#### [WHAT THE TASK REQUIRES]
Below are entries; copy exactly the lines from the one with "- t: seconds" through the one with "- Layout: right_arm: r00", both included, and leave out the rest.

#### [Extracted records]
════════════════

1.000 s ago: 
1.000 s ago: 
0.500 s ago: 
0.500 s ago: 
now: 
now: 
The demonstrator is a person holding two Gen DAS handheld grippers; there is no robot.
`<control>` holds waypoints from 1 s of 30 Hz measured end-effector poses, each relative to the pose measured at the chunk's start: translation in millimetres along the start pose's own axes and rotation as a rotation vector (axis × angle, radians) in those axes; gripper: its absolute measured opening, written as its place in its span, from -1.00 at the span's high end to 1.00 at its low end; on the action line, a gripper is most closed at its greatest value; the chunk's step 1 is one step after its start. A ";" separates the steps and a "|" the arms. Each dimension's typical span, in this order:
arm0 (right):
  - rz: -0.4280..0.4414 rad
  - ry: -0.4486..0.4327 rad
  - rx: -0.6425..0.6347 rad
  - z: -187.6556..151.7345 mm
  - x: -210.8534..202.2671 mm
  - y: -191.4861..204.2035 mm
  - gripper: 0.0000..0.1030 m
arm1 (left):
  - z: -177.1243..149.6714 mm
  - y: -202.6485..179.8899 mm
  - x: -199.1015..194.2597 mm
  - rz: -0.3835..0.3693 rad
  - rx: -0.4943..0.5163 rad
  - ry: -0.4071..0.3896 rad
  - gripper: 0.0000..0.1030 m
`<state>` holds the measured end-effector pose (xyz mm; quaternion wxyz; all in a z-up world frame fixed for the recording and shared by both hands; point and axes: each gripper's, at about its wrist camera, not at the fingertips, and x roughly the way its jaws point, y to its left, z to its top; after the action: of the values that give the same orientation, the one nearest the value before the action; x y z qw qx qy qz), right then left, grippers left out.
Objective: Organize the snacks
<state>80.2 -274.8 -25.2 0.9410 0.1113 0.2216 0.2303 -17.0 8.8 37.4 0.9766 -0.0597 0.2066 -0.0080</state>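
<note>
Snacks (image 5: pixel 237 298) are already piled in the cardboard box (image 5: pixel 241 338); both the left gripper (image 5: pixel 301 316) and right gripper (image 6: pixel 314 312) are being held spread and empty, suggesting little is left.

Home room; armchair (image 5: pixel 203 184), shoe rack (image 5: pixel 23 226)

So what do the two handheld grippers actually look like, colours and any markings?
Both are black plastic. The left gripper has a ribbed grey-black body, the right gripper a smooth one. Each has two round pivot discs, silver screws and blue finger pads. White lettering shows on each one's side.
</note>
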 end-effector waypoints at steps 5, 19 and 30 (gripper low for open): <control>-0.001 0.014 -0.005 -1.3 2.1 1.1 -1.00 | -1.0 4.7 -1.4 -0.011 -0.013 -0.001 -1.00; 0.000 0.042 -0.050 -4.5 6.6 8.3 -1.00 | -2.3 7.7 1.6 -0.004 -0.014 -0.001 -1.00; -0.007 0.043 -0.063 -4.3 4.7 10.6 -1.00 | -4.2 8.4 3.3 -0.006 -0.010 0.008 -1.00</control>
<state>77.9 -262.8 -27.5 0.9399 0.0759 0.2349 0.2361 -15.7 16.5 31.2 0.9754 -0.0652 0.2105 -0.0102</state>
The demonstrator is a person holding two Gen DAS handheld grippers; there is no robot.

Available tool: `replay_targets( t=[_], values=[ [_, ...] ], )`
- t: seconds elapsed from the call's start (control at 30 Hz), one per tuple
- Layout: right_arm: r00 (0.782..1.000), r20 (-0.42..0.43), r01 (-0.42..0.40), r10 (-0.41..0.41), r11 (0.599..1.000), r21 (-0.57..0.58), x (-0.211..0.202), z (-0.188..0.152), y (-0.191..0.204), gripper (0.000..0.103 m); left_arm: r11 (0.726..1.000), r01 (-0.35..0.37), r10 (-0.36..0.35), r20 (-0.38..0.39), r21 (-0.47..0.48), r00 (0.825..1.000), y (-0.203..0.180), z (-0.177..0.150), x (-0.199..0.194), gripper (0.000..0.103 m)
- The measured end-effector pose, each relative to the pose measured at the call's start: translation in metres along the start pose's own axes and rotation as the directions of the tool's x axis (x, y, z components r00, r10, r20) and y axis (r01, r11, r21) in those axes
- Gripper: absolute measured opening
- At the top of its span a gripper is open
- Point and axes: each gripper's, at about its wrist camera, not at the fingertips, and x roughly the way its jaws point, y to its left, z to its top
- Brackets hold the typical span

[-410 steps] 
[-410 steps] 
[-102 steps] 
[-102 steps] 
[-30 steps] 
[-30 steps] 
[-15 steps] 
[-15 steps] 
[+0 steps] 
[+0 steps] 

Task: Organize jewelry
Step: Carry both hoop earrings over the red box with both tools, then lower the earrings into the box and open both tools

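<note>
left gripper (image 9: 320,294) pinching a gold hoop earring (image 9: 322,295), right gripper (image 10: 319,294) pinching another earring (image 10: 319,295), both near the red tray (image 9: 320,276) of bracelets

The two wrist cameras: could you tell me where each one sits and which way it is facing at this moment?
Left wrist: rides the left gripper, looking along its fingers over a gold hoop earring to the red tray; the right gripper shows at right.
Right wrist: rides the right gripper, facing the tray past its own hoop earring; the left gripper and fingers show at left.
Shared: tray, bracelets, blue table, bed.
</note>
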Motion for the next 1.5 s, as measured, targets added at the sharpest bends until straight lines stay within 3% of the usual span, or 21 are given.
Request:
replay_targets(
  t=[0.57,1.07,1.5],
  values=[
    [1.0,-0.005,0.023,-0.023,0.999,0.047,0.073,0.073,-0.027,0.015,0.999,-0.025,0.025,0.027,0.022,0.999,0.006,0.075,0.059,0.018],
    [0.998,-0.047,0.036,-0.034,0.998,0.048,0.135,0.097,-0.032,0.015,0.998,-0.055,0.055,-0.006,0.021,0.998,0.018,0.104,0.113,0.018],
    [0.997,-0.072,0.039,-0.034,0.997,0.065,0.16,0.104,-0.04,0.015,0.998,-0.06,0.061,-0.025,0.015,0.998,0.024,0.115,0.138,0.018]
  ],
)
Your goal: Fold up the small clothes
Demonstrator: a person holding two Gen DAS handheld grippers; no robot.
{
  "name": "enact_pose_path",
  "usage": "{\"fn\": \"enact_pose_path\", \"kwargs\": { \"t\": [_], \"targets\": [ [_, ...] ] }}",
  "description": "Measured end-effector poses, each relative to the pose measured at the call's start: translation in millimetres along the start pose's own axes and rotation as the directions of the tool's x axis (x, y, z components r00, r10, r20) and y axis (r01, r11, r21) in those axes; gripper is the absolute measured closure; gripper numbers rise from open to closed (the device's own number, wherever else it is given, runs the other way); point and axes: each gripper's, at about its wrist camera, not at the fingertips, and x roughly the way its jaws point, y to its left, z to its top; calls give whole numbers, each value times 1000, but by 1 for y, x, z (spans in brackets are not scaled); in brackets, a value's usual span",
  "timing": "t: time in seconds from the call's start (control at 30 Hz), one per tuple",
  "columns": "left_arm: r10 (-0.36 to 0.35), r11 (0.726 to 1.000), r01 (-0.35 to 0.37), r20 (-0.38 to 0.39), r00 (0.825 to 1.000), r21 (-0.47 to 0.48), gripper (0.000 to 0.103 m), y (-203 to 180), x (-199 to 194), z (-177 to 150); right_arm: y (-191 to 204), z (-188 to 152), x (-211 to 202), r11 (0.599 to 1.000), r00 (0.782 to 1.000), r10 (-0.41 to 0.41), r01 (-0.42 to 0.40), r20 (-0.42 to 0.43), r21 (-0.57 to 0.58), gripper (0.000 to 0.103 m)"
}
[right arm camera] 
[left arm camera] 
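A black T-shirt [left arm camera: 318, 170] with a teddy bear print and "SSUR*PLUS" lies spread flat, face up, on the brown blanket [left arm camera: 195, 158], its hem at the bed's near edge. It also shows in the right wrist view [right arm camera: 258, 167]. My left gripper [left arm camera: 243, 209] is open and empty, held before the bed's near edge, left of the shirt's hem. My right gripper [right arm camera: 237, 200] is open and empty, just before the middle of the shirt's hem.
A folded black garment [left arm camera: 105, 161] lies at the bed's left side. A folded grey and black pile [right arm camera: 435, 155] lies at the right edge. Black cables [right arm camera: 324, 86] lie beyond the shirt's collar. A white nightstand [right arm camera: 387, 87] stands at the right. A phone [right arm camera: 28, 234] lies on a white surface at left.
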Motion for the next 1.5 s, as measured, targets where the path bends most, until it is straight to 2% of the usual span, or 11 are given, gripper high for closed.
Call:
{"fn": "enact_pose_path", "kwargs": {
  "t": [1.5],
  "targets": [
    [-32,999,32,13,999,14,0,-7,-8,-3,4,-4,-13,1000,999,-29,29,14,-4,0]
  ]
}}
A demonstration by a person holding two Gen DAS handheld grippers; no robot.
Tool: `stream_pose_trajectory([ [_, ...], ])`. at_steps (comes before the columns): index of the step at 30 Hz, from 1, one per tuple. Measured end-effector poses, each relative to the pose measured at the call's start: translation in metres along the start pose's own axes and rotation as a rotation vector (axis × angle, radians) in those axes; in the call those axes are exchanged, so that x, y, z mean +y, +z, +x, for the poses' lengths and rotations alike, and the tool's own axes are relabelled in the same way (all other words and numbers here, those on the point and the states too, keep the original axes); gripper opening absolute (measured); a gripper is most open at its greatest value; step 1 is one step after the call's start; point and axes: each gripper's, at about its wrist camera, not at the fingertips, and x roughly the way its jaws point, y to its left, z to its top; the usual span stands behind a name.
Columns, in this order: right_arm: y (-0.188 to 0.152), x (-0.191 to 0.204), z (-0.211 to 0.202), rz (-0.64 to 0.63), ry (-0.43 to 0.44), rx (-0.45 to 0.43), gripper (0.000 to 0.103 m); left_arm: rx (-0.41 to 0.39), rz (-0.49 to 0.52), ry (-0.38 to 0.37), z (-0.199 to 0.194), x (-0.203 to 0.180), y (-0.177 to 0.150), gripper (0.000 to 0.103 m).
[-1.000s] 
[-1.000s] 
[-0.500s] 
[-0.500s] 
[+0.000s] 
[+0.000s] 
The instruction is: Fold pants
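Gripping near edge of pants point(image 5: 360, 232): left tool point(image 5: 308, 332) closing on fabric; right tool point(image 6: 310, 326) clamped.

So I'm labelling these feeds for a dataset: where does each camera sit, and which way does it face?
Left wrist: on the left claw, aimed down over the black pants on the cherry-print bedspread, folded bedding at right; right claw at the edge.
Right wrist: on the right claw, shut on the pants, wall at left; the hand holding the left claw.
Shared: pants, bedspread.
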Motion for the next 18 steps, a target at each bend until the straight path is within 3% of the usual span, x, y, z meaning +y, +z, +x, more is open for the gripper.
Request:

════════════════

#### [OUTPUT OF THE TASK]
- t: seconds elapsed from the call's start (control at 30 Hz), one per tuple
- Layout: right_arm: r00 (0.782..1.000), r20 (-0.42..0.43), r01 (-0.42..0.40), r10 (-0.41..0.41), r11 (0.599..1.000), r21 (-0.57..0.58), x (-0.211..0.202), z (-0.188..0.152), y (-0.191..0.204), gripper (0.000..0.103 m); left_arm: r11 (0.726..1.000), r01 (-0.35..0.37), r10 (-0.36..0.35), r20 (-0.38..0.39), r21 (-0.47..0.48), r00 (0.825..1.000), y (-0.203..0.180), z (-0.177..0.150), x (-0.199..0.194), gripper (0.000..0.103 m)

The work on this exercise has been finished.